Action item
In the entries below, find the line containing "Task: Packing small", then copy it and every later line exactly, ending with the last line.

Task inputs
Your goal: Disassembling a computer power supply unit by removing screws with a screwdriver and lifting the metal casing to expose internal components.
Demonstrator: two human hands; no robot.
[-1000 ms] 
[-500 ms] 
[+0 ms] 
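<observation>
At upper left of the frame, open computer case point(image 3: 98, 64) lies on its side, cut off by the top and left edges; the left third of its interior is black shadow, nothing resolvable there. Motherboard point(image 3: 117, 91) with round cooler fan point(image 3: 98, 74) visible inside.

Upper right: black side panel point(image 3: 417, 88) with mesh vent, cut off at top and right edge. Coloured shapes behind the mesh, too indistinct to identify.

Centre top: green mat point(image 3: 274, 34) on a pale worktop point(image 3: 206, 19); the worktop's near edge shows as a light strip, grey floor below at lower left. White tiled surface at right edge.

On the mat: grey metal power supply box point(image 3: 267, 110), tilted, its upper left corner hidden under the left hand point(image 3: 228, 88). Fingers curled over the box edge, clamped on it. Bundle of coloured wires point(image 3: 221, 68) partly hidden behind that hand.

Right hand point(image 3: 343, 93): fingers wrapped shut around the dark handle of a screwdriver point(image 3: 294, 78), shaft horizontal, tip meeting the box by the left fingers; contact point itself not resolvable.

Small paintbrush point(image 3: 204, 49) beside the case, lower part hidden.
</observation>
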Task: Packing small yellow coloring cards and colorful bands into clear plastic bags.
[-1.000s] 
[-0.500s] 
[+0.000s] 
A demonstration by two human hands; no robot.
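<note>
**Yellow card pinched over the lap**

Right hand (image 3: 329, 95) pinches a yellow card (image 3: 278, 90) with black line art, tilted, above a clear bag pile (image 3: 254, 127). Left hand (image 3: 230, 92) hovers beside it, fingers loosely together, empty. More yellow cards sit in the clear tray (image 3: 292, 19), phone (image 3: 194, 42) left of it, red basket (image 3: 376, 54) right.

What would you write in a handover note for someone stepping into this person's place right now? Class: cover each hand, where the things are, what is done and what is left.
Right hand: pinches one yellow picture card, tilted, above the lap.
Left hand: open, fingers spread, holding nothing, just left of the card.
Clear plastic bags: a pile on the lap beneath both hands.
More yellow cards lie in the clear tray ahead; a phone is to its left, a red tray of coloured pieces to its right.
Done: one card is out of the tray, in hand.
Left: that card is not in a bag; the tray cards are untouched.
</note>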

Exercise result
Task: Packing small yellow coloring cards and colorful bands into clear plastic bags.
[-1.000s] 
[-0.500s] 
[+0.000s] 
A demonstration by two human hands; no robot.
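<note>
**Yellow card pinched over the lap**

Right hand (image 3: 329, 95) pinches a yellow card (image 3: 278, 90) with black line art, tilted, above a clear bag pile (image 3: 254, 127). Left hand (image 3: 230, 92) hovers beside it, fingers loosely together, empty. More yellow cards sit in the clear tray (image 3: 292, 19), phone (image 3: 194, 42) left of it, red basket (image 3: 376, 54) right.

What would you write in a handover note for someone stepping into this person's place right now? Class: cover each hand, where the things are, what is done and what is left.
Right hand: pinches one yellow picture card, tilted, above the lap.
Left hand: open, fingers spread, holding nothing, just left of the card.
Clear plastic bags: a pile on the lap beneath both hands.
More yellow cards lie in the clear tray ahead; a phone is to its left, a red tray of coloured pieces to its right.
Done: one card is out of the tray, in hand.
Left: that card is not in a bag; the tray cards are untouched.
</note>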

Work on this exercise is now finished.